17039
Paralinguistic Event Detection in Children's Speech

Friday, May 16, 2014
Meeting Room A601 & A602 (Marriott Marquis Atlanta)
H. Rao1, J. C. Kim1, A. Rozga2 and M. A. Clements1, (1)School of Electrical and Computer Engineering, Georgia Institute of Technology, Atlanta, GA, (2)School of Interactive Computing, Georgia Institute of Technology, Atlanta, GA
Background:  

Paralinguistic cues convey a lot of information about the affective state of the speaker. From a diagnostic perspective, cues such as laughter and crying have been found to be important markers in the very early detection of autism spectrum disorders (ASD) in children.

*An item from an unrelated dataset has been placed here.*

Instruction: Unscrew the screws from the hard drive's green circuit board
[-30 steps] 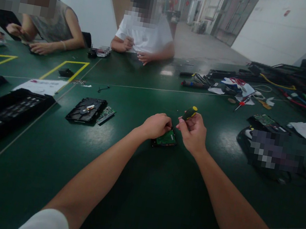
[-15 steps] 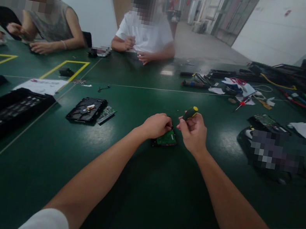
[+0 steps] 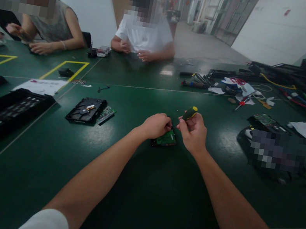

Children with ASD have been found to have a high proportion of voiced laughter compared to typically developing children (Hudenko et.al. 2009). Infants at risk for ASD have also been found to produce cries with a higher and more variable fundamental frequency or pitch than low-risk infants (Sheinkopf et.al. 2012). The ability to automatically detect such paralinguistic events in a clinical setting would be of great benefit in helping identifying children who are at risk of ASD at an early age.

Objectives:  

To use acoustic features and machine learning algorithms to build a speech-based detector that can automatically determine when speech, laughter, and crying occur in an audio recording.

Methods:  

Our data is drawn from a larger dataset of over 140 sessions in which toddlers, 15-30 months of age, interacted with an examiner in a brief play session that included rolling a ball back and forth, looking at pictures in a book, and gentle tickling (Rehg et.al. 2013). The toddlers wore a lapel microphone throughout the interaction, and the sessions were coded to identify onsets and offsets of child speech (vocalizations or verbalizations), laughter, and whining/crying. We used audio data from 35 children, which together included 483 speech segments, 49 laughter segments, and 58 whining/crying segments. We used the audio feature extraction tool, openSMILE, to extract 988 spectral and prosodic features from these segments. The most useful features in discriminating speech, laughter, and crying were selected using the information gain criterion and the forward selection technique.

Results:  

We developed three binary classifiers to discriminate between speech and laughter, speech and crying, and laughter and whining. The classification of different types of speech segments was done with a support vector machine (SVM) with a quadratic kernel (degree = 2), using 10-fold cross-validation. The accuracy for discriminating between speech and laughter was 80.6%, between speech and whining was 84.5%, and between whining and laughter 86.9%. The features that were common to the three classifiers were pitch, line spectral pair frequencies (resonant frequencies in the vocal tract when the glottis is fully open and closed), and mel-frequency cepstral coefficients (representation of power spectrum mapped to a psychoacoustical scale). 

Conclusions:  

We have demonstrated reasonable discrimination between speech and paralinguistic cues along with discrimination between different paralinguistic cues. The results are significantly better than chance (50%) and may lead to a clinical setup where large amounts of speech data from at-risk infants could be parsed automatically.